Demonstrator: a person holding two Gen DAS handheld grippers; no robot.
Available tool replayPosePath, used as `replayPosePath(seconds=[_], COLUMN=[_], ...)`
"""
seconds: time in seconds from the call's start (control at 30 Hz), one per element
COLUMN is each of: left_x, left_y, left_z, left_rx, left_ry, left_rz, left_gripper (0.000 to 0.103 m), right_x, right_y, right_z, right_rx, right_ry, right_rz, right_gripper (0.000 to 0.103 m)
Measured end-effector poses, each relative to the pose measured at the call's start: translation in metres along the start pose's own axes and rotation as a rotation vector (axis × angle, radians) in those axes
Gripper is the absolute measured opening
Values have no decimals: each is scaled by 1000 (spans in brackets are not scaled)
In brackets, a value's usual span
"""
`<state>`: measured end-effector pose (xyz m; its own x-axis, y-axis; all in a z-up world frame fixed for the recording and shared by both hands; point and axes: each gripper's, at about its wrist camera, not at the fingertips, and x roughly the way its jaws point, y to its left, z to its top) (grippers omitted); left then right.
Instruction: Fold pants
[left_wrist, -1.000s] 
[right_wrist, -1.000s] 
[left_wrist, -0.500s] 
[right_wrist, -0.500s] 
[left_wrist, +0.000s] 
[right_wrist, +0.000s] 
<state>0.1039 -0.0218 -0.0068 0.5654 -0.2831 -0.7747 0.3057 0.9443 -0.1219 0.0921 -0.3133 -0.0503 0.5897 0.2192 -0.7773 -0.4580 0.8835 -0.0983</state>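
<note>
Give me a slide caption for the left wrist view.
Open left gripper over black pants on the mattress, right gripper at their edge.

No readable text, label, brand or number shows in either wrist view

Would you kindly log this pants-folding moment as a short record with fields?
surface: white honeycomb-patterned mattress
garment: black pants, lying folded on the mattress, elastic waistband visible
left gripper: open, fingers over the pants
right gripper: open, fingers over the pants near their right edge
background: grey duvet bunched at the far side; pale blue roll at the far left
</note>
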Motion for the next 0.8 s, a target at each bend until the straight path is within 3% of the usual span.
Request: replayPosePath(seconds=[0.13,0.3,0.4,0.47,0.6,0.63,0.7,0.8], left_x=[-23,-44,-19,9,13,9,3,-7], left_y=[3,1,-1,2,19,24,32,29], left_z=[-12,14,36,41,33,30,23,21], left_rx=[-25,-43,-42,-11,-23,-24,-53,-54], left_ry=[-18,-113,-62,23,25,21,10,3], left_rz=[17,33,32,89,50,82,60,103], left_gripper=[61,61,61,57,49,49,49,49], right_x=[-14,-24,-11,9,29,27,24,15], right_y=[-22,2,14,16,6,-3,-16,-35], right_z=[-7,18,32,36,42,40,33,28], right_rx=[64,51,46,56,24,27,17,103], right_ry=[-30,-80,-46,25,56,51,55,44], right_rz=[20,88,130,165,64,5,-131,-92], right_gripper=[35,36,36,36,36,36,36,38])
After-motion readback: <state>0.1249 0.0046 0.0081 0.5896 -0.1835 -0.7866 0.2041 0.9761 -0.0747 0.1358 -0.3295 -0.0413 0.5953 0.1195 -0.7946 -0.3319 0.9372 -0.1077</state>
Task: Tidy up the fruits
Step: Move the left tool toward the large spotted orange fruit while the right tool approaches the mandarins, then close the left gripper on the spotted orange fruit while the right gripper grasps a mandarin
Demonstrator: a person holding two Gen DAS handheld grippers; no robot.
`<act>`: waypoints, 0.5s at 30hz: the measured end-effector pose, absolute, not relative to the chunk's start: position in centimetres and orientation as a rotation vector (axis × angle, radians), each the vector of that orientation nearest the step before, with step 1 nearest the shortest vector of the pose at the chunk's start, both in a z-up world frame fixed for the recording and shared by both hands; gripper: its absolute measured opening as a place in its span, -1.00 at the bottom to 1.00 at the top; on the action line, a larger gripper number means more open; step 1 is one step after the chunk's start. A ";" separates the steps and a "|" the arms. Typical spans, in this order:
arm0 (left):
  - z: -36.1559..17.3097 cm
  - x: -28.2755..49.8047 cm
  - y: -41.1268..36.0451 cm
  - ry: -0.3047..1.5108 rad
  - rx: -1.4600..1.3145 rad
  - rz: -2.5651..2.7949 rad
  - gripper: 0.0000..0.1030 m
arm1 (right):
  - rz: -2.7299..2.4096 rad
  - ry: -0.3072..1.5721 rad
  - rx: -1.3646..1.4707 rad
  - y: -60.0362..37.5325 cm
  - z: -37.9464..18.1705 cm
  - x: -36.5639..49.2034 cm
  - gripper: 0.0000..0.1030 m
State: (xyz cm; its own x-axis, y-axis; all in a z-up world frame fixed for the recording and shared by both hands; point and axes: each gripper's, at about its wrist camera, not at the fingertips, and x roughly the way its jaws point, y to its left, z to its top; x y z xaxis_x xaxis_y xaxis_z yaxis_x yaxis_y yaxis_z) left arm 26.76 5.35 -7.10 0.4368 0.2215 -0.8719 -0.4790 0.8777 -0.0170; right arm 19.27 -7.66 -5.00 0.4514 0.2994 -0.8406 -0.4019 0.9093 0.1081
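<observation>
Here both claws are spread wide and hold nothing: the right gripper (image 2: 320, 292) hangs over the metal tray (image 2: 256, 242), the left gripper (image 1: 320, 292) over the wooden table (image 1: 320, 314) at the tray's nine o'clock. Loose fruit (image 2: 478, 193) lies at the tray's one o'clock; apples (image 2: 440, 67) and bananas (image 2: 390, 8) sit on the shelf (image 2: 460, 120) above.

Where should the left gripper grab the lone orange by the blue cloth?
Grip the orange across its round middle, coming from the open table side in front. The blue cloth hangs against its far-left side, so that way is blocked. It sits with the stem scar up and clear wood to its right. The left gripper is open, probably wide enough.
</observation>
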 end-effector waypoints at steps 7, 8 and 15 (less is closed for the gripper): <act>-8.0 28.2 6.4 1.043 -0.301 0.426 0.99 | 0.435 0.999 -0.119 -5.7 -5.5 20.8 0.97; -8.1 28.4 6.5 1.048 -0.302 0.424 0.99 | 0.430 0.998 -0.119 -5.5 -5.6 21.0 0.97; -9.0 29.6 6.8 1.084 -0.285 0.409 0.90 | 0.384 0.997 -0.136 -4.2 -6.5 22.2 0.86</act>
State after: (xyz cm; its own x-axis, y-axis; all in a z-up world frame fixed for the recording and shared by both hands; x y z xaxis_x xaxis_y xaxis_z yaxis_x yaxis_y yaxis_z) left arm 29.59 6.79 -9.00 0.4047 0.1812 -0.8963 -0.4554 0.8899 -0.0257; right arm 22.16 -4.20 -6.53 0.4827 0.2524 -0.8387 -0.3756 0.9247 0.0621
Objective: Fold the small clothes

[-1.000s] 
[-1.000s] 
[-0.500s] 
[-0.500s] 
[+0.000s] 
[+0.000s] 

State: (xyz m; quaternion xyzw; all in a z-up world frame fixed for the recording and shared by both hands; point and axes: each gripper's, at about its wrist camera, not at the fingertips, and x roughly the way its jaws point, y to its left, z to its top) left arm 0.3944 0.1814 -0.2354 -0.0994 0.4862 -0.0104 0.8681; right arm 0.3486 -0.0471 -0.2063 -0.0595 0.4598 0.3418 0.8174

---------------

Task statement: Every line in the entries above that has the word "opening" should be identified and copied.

Response to this exercise:
Gripper is the absolute measured opening
`<act>`: waypoints, 0.5s at 30hz: the measured end-effector pose, absolute, not relative to the chunk's start: position in centimetres and orientation as a rotation vector (axis × angle, radians), each the vector of that orientation nearest the step before, with step 1 nearest the shortest vector of the pose at the chunk's start, both in a z-up world frame fixed for the recording and shared by both hands; gripper: its absolute measured opening as a place in its span, -1.00 at the bottom to 1.00 at the top; on the action line, a larger gripper number means more open; step 1 is one step after the chunk's start. A ";" separates the steps and a "|" the arms. Typical spans, in this order:

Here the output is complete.